Varese, 20 Maggio 2019
Massimo impegno per la vita, sempre e comunque, anche quando una vita finisce.
E’ questa, in estrema sintesi, la filosofia che anima la composita equipe multidisciplinare che ha portato l’Ospedale di Circolo di Varese nel novero degli Ospedali lombardi – una decina in tutto – che consentono la donazione di organi a cuore fermo dopo desistenza terapeutica.

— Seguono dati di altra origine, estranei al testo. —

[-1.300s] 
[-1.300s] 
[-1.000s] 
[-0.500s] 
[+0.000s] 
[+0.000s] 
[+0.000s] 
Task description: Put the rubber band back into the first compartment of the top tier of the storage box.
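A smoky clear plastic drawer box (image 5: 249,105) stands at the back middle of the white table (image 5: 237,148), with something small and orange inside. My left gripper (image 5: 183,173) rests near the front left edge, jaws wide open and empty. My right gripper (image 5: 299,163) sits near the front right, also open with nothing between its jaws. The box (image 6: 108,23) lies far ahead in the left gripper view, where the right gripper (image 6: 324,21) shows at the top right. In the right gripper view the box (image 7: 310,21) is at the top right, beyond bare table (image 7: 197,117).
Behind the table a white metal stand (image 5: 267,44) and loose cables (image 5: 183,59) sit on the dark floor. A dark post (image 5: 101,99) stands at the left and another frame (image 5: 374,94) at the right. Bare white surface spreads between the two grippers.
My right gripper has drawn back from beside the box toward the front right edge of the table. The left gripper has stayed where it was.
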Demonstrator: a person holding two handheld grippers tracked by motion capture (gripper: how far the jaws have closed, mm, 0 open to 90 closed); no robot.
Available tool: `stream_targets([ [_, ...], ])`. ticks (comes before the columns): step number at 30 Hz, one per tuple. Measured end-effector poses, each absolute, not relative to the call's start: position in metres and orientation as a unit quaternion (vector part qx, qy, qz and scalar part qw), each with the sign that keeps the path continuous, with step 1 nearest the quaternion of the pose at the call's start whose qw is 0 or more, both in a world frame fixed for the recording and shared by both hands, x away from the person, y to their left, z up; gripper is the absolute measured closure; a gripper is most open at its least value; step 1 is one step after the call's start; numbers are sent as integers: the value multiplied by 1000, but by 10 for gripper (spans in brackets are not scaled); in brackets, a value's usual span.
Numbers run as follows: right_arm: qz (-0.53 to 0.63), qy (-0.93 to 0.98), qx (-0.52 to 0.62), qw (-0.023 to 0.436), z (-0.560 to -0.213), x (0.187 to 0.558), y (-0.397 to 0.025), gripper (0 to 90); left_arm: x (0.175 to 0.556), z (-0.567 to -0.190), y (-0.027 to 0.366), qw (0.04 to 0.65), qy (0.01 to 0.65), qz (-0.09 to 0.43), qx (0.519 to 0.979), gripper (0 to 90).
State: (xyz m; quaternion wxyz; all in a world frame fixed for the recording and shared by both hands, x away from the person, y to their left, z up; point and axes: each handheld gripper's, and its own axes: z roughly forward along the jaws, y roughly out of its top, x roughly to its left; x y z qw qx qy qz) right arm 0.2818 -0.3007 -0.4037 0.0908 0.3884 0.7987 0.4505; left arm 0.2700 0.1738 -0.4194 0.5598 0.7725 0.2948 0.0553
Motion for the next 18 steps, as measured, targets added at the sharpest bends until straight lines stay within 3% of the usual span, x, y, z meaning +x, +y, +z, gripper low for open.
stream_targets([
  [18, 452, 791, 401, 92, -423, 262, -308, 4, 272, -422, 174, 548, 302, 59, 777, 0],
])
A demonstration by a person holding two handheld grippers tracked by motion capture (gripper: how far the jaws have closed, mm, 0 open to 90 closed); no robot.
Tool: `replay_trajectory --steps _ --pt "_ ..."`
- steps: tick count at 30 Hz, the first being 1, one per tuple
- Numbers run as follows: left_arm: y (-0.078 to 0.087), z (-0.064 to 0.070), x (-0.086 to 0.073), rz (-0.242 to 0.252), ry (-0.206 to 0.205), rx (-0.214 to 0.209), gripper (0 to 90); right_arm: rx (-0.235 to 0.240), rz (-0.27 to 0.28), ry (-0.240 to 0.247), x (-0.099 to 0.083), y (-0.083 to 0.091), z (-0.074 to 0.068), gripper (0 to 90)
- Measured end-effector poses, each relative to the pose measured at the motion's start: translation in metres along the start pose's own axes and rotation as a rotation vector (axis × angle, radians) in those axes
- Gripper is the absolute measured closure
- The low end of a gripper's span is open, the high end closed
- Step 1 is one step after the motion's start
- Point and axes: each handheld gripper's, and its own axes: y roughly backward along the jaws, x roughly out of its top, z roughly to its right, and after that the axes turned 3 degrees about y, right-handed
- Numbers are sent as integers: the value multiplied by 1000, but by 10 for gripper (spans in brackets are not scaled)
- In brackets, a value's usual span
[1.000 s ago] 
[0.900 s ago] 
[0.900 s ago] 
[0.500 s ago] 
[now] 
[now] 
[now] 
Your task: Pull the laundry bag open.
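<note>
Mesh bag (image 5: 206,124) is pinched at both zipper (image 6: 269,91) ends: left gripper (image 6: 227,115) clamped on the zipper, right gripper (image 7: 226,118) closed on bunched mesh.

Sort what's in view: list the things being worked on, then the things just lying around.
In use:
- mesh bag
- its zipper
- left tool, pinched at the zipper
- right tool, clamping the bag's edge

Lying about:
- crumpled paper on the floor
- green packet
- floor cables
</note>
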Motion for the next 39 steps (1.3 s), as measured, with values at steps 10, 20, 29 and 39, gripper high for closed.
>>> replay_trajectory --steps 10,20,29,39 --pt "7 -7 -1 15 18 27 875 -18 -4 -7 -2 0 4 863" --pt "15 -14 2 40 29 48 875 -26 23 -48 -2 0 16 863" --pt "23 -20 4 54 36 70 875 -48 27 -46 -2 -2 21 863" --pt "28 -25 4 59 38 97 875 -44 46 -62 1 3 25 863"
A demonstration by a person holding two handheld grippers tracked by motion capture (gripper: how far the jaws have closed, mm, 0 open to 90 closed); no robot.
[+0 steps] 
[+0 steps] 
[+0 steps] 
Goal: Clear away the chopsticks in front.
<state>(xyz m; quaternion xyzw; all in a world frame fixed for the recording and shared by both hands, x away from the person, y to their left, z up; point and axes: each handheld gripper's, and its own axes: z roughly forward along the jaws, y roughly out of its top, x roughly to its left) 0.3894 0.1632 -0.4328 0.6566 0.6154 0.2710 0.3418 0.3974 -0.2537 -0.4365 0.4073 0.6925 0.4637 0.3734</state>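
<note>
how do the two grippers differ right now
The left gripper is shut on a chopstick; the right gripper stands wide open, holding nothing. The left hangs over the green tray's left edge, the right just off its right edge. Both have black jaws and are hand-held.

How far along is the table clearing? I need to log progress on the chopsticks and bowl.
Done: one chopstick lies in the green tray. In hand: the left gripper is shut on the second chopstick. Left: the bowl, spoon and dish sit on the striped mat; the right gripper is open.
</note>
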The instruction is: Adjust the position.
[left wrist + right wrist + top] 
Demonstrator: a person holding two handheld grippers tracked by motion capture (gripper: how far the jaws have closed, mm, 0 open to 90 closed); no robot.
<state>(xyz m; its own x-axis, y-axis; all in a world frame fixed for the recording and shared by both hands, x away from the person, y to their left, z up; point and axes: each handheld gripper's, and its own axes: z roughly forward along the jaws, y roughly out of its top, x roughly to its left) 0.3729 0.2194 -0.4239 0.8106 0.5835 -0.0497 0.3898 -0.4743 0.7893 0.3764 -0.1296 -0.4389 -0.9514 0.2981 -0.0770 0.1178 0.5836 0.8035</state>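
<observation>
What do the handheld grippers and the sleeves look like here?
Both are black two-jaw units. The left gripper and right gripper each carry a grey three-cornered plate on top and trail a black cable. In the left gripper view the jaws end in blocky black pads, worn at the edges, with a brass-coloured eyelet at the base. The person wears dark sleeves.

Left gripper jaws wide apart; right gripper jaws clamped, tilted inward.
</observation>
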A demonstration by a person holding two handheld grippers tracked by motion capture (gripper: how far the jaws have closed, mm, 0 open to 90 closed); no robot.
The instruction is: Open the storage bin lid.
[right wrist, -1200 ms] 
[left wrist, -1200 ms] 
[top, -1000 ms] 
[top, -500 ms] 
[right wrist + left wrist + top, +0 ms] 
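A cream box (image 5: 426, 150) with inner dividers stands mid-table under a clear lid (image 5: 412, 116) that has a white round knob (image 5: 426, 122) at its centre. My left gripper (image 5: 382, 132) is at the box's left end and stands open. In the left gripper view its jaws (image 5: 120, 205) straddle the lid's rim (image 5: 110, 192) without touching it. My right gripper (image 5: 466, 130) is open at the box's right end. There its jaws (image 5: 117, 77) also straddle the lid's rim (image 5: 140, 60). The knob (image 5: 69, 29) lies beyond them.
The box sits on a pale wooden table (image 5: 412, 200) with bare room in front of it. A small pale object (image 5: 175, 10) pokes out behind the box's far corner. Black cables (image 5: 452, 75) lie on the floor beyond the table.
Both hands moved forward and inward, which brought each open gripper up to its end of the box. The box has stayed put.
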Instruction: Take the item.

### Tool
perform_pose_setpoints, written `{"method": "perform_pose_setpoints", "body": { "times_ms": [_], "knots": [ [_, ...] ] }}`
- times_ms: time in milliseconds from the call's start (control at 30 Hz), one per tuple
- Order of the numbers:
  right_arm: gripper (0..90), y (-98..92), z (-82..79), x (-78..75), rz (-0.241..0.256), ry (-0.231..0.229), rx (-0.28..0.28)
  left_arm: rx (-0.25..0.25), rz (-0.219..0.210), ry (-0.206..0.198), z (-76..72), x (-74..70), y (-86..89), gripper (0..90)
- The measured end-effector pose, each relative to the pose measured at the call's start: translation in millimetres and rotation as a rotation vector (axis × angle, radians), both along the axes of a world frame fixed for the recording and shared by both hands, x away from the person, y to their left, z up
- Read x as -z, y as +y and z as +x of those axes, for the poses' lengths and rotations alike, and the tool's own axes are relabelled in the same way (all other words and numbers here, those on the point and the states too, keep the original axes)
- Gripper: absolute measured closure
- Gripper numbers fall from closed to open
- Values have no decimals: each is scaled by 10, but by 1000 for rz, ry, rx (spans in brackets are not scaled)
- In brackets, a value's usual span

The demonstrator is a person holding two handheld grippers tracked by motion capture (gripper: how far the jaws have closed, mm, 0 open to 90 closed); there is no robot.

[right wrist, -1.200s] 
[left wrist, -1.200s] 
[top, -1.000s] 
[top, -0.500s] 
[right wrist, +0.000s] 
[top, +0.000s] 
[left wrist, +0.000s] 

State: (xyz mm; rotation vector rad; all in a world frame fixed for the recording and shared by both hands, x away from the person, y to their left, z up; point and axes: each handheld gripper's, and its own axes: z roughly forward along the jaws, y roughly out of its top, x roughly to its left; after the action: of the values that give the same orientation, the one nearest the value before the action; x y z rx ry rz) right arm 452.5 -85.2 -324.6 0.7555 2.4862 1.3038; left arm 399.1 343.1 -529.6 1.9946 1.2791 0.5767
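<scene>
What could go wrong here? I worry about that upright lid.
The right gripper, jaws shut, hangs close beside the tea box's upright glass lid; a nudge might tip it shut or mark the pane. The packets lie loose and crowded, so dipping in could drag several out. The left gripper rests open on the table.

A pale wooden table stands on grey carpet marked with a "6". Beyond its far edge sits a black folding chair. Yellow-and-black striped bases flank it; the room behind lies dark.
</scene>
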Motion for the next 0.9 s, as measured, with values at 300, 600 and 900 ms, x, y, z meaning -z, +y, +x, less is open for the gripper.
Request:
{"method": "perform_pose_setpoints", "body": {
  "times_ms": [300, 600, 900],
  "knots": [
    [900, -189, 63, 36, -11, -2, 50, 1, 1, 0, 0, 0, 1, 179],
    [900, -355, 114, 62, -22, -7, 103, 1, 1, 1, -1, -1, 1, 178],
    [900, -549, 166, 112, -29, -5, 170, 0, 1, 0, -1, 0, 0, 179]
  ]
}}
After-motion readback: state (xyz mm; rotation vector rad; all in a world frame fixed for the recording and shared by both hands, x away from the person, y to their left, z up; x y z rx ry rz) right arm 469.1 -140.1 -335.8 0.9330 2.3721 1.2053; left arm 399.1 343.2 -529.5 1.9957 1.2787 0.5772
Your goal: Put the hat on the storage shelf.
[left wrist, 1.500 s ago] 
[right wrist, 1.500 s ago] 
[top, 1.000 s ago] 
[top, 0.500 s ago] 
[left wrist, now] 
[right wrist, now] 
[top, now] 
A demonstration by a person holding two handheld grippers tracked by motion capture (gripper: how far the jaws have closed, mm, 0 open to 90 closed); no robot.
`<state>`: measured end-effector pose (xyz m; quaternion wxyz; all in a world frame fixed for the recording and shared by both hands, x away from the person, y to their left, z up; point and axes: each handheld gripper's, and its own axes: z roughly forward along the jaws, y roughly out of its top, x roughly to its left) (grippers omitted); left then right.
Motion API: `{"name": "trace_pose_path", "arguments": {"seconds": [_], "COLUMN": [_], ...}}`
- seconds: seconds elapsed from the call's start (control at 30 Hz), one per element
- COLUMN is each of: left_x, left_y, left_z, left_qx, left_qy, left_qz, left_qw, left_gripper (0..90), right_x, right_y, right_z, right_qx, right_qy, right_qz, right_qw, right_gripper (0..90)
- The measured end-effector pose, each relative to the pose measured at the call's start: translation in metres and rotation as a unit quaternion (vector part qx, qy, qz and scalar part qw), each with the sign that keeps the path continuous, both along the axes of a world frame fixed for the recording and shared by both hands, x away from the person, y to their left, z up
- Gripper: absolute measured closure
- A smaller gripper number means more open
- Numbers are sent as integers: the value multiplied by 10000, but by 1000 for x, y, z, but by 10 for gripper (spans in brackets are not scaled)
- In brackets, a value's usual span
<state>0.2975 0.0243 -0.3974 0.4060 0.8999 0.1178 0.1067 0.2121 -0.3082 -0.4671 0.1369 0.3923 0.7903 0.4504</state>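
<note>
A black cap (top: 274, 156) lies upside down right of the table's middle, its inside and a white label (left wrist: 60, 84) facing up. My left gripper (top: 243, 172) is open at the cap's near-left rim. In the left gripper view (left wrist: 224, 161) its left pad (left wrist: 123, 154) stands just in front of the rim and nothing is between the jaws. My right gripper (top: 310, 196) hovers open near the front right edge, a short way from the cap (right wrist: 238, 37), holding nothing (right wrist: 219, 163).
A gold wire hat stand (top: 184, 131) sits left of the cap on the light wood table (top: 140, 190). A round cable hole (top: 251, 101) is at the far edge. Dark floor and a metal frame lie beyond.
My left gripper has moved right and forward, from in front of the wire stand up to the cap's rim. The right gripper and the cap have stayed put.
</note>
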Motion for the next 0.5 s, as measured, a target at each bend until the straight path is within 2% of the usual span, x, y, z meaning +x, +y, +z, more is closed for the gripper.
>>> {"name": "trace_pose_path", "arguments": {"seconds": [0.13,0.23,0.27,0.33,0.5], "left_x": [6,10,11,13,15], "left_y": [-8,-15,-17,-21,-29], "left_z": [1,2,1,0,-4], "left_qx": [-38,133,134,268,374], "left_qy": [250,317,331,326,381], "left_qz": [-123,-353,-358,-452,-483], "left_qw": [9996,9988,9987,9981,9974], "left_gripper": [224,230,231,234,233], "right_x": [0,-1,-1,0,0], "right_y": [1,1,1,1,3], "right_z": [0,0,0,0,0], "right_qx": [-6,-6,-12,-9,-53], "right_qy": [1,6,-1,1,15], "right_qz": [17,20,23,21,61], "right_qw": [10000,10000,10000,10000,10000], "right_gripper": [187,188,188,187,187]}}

Il tema è tanto delicato quanto complesso, dal momento che richiede la compresenza di numerosi specialisti con competenze molto avanzate: i rianimatori della Terapia Intensiva generale, diretta dal Dott. Giuseppe Mazzi, i cardioanestesisti della Terapia Intensiva cardiologica, diretta dal Prof. Paolo Severgnini, i cardiochirurghi e i tecnici perfusionisti, della Cardiochirurgia, diretta dal Prof. Cesare Beghi, e i chirurghi della Chirurgia Generale d’Urgenza e dei Trapianti, diretta dal Prof. Giulio Carcano.
Da un punto di vista tecnico, la procedura si applica a pazienti ricoverati in terapia intensiva le cui funzioni vitali sono sostenute esclusivamente da macchine e le cui condizioni generali sono tali da non comportare nessuna possibilità di recupero.
“Si tratta di pazienti il cui cuore batte solo perché ventilati artificialmente – spiega la Dott.ssa Federica Demin, collaboratrice della Dott.ssa Daniela Maretti, Coordinatrice provinciale dei Prelievi di Organi e Tessuti – e la cui funzionalità cerebrale è irreparabilmente compromessa“.
“Le possibilità di un recupero per questi pazienti sono nulle – aggiunge la Dott.ssa Maretti – Sono vivi solo perché una macchina fa loro battere il cuore, ma non hanno coscienza e nessuna possibilità di recuperarla. I loro organi e tessuti, però, possono essere preziosi per salvare altre vite“.
E’ in questi casi che, sentito anche il parere dell’esperto di etica medica, il Prof. Mauro Picozzi, dell’Università dell’Insubria, viene proposta la donazione degli organi. Non è facile spiegare ai parenti che il loro congiunto versa in condizioni simili e, proprio per questo, il compito è affidato ad un’équipe formata specificamente sul tema, in grado di spiegare con la massima semplicità e delicatezza la situazione.
Il colloquio con i parenti è il momento più delicato e decisivo. Al di là delle competenze tecniche degli operatori, infatti, sono i famigliari i primi attori di quel gesto di straordinaria generosità che è la donazione degli organi. Una donazione, però, diversa da quella classica, praticata a cuore battente. In caso di consenso, si procede con la desistenza terapeutica, cioè l’interruzione dell’attività di supporto artificiale delle funzioni vitali, accompagnata da una sedazione profonda. Quando il cuore si ferma, intervengono il cardiochirurgo, il cardioanestesista e i tecnici perfusionisti che posizionano l’ECMO, un sistema di circolazione extracorporea che, attraverso le vene e le arterie femorali, permette di preservare e mantenere idonei al trapianto gli organi.
L’ECMO, in maniera artificiale, sostituisce cuore e polmoni: da un lato perfonde, cioè sostiene la circolazione, dall’altro ossigena gli organi, evitando i danni che un periodo di ischemia prolungato comporterebbe per renderli prelevabili.
“La donazione a cuore fermo presuppone non solo la disponibilità di tecnologie e strutture adeguate e presenti solo in ospedali ad alta specializzazione – spiegano Mazzi e Severgnini – ma anche un’equipe multidisciplinare molto competente e molto affiatata, perché presuppone un intervento complesso in cui ogni specialista contribuisce per una parte fortemente integrata alle altre“.
Questa tecnica è piuttosto recente: definita a Pavia una decina di anni fa, da circa tre anni è praticata anche a Varese, ma solo da quest’anno in maniera sistematica.
“La donazione a cuore fermo presuppone una procedura impegnativa, delicata, ma che ha un fine importantissimo, salvare più vite possibili, attraverso quel gesto generoso che è la donazione degli organi” conclude la Dott.ssa Daniela Maretti.